I think, in the case of downvotes, it's easy for them to be used for reasons other than their intended purpose because they are the least time consuming way to express displeasure, and there is virtually no downside to using them for that purpose.
It would obviously add complexity to have a separate mechanism for voicing disagreement with an argument presented in good faith. But it might make it easier for people to use downvotes appropriately for cases where the person is not acting in good faith or violating the forum's rules.
I wouldn't downvote someone who said something like "Shouldn't we all make time to ensure our code is always secure" (even though this might not be realistic/true) whereas someone who said something like, "Anyone who doesn't make time to ensure their code is always secure deserves to go out of business" implies that it is always possible to secure all code; that people choose to not secure certain parts; and therefore they deserve to fail. I am more likely to downvote this.
I don't mind opinions though so if someone said "I always use PHP and it has always been fine", is no problem even though that's not my experience.
I am pretty good at rants so I will go on a rant on the comment section instead. I like to vent to strangers and I think some people love a good rant to read.
I've had well-written comments downvoted into oblivion in threads that also included another comment stating the exact same opinion slightly differently. I've had zingy one-liners upvoted to 100 or so. I've had discussions where the back and forth statements alternated between negative and positive karma.

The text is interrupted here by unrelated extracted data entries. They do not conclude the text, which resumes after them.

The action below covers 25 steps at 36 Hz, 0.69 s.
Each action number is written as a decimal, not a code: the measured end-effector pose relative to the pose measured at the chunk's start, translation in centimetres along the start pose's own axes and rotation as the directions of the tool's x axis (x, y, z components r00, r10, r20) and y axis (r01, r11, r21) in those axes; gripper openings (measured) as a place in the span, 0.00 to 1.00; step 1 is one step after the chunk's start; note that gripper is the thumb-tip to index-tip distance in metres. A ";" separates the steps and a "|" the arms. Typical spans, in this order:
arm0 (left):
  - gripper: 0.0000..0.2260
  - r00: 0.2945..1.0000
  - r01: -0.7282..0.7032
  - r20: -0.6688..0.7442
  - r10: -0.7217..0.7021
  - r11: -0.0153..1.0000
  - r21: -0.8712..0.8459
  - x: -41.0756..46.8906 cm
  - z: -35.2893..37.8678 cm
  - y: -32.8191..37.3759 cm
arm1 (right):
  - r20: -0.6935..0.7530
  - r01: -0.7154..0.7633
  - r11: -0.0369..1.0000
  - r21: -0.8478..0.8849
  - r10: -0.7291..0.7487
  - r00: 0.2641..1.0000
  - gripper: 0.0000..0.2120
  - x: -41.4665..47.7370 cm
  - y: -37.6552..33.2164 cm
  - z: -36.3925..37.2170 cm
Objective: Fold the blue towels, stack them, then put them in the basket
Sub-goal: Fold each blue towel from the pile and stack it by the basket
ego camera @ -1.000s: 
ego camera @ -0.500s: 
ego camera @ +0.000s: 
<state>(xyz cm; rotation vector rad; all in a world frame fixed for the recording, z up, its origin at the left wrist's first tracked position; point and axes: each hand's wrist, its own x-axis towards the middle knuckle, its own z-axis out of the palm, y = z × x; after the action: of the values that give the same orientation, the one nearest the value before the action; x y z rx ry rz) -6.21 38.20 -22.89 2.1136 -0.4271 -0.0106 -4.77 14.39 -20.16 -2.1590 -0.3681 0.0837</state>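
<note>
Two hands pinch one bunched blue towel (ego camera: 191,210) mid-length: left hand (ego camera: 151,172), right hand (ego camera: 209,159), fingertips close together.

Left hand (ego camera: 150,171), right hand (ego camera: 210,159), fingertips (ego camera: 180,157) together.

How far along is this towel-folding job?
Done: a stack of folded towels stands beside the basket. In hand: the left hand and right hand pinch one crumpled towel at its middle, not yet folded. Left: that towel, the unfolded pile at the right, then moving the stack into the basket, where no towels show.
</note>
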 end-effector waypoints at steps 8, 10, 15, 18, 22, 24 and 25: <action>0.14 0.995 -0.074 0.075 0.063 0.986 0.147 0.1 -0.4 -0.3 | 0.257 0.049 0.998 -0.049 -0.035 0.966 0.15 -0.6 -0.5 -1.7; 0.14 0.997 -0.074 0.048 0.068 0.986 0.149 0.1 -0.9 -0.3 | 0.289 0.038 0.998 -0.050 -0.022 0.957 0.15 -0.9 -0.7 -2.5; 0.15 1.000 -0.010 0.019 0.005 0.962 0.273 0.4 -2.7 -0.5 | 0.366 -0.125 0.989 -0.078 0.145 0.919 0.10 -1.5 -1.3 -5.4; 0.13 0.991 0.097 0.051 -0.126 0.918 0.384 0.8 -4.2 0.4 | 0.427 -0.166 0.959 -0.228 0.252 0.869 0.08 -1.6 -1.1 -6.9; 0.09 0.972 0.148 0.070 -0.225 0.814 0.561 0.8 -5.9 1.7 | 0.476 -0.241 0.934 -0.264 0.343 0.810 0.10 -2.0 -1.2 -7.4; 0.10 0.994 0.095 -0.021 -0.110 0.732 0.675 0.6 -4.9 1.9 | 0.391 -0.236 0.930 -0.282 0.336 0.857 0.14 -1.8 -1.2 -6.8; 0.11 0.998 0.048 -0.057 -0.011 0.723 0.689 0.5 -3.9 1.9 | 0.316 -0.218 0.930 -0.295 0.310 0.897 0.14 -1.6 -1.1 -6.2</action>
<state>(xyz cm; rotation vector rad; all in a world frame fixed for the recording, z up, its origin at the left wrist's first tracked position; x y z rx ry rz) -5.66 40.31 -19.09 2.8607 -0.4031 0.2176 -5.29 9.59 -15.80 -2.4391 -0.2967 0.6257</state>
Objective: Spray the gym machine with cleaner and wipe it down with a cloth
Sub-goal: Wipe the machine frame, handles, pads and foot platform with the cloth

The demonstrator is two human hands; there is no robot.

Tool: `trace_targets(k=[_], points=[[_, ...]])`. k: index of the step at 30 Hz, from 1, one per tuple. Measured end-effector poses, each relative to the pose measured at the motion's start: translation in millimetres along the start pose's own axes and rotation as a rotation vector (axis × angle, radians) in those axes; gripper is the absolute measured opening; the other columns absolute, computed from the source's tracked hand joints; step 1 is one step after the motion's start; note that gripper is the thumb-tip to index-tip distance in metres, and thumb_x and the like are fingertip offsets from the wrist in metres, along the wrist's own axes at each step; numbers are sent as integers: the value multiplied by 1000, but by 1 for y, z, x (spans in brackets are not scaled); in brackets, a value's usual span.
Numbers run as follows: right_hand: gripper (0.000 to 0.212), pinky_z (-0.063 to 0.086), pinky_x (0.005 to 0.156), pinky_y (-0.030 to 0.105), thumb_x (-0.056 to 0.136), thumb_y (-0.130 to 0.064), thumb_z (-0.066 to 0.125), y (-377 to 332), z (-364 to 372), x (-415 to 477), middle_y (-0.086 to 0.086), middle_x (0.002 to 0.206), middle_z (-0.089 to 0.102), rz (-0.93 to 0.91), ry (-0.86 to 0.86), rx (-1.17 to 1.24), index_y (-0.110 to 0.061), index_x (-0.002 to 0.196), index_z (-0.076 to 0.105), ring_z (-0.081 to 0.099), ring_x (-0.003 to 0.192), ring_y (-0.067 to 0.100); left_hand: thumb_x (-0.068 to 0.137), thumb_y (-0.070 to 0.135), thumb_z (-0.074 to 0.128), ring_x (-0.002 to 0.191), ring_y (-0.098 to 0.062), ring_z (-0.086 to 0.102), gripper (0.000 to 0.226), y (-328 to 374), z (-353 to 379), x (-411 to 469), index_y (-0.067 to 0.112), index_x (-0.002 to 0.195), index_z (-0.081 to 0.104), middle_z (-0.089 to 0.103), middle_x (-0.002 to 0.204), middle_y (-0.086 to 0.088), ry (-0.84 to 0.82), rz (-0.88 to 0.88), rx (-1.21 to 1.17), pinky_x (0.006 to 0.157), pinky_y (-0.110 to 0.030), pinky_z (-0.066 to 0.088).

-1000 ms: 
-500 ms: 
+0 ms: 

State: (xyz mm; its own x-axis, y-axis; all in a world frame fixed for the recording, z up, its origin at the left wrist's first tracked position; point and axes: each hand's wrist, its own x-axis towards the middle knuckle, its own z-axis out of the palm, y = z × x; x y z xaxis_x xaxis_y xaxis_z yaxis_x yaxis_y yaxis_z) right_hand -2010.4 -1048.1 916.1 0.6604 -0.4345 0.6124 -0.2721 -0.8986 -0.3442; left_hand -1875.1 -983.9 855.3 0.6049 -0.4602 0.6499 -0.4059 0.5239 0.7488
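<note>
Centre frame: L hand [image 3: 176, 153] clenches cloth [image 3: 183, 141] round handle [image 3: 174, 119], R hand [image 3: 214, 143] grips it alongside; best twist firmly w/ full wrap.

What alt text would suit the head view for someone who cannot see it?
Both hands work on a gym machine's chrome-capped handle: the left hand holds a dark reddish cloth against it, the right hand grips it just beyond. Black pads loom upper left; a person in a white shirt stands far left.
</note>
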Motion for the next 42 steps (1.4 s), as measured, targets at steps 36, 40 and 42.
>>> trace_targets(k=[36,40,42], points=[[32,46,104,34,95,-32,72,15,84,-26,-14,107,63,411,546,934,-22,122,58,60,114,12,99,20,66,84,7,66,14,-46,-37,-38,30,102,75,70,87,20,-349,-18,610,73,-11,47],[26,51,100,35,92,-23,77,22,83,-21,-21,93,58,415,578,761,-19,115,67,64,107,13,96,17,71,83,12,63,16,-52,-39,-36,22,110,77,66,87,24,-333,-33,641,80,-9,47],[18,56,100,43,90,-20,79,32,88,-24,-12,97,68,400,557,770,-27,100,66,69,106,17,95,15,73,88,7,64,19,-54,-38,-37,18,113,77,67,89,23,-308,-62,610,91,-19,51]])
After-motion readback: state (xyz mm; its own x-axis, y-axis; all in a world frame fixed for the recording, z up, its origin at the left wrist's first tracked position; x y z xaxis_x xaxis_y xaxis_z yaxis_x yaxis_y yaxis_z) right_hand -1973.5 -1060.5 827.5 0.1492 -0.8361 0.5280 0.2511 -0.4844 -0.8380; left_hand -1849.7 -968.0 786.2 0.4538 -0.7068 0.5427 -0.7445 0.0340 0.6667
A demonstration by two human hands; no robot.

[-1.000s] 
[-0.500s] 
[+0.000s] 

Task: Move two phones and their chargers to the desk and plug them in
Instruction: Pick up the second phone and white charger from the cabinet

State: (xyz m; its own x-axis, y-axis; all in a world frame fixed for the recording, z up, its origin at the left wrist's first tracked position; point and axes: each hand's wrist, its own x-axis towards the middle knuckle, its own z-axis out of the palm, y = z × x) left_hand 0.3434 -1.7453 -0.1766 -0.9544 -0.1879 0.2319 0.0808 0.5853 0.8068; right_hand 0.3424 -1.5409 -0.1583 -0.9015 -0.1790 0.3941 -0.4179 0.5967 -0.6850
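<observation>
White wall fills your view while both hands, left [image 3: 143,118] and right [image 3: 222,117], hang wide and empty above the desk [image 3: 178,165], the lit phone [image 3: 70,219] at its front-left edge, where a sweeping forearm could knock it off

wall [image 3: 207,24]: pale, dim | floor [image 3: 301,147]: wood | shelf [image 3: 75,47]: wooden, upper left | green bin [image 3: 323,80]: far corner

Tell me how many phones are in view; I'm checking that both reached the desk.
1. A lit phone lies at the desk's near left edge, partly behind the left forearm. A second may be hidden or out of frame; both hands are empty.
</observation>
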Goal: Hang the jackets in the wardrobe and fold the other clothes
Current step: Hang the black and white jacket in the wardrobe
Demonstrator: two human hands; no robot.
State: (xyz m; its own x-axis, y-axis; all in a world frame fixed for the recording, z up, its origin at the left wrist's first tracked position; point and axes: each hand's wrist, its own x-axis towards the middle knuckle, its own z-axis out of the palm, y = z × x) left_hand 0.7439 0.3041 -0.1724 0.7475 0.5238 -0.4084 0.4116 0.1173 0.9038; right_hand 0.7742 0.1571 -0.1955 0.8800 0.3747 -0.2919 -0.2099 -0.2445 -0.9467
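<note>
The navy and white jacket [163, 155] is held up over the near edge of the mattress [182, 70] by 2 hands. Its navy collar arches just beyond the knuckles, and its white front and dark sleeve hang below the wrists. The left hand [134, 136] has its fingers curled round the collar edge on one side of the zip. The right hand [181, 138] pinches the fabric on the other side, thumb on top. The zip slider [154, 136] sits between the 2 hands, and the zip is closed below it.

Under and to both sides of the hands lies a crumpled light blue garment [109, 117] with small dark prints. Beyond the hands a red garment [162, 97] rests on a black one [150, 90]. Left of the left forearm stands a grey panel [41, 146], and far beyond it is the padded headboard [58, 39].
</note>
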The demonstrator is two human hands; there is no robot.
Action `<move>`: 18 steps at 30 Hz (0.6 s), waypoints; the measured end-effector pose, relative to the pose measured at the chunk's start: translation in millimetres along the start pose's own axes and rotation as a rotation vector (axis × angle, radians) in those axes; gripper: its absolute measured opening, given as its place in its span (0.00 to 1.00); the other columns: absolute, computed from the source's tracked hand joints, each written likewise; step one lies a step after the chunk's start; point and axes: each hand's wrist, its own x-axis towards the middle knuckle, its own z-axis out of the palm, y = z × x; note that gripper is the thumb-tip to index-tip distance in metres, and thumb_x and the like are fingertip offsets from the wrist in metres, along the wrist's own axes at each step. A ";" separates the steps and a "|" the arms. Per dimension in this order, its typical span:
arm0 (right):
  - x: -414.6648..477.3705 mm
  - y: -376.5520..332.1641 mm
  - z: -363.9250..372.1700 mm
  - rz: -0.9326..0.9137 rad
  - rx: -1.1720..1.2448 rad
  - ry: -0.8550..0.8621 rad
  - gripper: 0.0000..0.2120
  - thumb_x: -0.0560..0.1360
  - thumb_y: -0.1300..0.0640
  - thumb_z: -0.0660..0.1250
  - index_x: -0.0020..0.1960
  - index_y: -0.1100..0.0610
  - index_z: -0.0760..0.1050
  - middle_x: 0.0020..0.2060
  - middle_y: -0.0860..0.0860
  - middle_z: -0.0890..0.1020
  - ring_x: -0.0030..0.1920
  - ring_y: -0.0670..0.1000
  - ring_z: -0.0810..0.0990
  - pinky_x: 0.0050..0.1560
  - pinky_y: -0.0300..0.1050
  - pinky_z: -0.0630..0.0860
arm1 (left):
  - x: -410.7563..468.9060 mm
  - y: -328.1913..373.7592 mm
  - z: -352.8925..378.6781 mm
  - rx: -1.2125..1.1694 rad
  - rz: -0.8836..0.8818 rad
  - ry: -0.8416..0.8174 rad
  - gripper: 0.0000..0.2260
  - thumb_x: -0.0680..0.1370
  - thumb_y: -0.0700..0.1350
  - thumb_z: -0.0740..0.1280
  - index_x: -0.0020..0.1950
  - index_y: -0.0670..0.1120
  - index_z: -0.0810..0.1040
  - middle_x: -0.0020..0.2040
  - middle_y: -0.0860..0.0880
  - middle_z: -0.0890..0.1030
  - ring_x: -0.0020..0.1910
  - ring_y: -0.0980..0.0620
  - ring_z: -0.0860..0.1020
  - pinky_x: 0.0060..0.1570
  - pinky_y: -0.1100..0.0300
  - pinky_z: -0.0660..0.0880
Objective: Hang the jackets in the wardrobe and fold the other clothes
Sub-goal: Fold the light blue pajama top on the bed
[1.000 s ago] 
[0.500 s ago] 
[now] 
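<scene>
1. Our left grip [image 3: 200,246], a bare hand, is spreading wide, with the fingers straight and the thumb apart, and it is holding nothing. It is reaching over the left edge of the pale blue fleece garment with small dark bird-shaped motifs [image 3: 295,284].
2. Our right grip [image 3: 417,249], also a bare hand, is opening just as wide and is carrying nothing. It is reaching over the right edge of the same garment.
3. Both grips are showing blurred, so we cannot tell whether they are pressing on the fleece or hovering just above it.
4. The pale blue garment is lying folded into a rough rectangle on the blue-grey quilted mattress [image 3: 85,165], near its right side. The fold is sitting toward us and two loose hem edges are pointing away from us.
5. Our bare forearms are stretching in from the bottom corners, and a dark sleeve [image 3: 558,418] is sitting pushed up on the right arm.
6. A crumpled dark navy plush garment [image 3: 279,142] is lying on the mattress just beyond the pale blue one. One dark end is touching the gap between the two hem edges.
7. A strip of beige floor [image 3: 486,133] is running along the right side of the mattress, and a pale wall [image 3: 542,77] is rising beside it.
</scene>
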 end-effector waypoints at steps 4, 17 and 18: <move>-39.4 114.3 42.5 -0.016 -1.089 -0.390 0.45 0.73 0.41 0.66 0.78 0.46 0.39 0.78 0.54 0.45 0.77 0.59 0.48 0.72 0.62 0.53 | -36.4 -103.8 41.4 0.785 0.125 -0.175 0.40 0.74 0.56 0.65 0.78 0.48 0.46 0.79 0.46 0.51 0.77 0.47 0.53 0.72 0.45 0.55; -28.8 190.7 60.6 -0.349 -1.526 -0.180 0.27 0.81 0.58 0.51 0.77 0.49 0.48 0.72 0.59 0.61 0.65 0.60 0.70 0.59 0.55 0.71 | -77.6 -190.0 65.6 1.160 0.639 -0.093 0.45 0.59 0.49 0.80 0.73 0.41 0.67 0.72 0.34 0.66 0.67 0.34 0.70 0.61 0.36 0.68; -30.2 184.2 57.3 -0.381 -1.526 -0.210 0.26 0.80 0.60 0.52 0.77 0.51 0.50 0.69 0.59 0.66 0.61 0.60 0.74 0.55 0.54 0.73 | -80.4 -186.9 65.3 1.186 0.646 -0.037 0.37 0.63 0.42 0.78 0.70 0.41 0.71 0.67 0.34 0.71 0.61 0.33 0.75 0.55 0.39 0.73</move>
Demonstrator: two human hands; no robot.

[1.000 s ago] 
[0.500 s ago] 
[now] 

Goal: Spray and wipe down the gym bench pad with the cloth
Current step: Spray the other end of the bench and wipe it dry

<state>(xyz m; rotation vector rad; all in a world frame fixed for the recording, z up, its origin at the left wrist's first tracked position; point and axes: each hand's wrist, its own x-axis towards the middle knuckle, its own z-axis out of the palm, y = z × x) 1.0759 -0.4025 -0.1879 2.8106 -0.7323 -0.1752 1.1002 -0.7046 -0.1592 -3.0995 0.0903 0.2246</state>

I'm treating it as a study in human behavior around communications. So far my takeaways are:
- a zingy one-liner that agrees with the zeitgeist will be upvoted to the sky
- the same type of comment expressing a contrarian view will be buried
- timing matters: if you get a few downvotes early on, the downvote brigade will help ensure a continued slide
- downvoting to disagree is natural (meme theory and all that). What's interesting to me is how can one overcome the impulse to downvote and potentially seed a new idea in someone's brain.
I think the comment kind and timing matter together. If the comment was reasonable but contrary to popular views, it will usually attract early downvotes, but over time I’ve noticed the score will normalize as more measured people visit the story over the day.
It still riles me, when well reasoned opinions are downvoted.
Edited to add: Your comment is a brilliant example and I really don't get why it's downvoted <shrug>
I can throw the pedantry right back at you though: I didn't quote a percentage of randomness so I made a true statement. Some degree of randomness is present (if nothing else, it would be the percentage of readers having a bad day at that moment). So there :P
Ah, you're right, I blurred it with the comment that said they agree 100%.
>so I made a true statement.
No, you didn't, and it's not pedantry to say "don't dismiss a rating system because you can find the occasional outlier". That would be a big mistake, and merits being called out. Even speaking loosely, none of that justifies calling it "basically random".
The test of a discussion forum is whether good comments are generally pushed up (and vice versa) and how well that does compared to discussion forums in general. The occasional pathological case does not suddenly make it worthless or "basically random".
Thank you for an interesting discussion!
"Basically random" looks nothing like what we see on HN.
At the end of the day I think everyone just upvotes comments they like, and downvotes comments they dislike, people just have different reactions to things that impact what "dislike" means to them.
A hefty part of education and social interaction should bring (at least some) abilities in emotion control, intellectual integrity, and, first of all, reflection.
I try (but probably fail often) to downvote only on fact or form, not opinion.
if only those comments could just disappear from HN.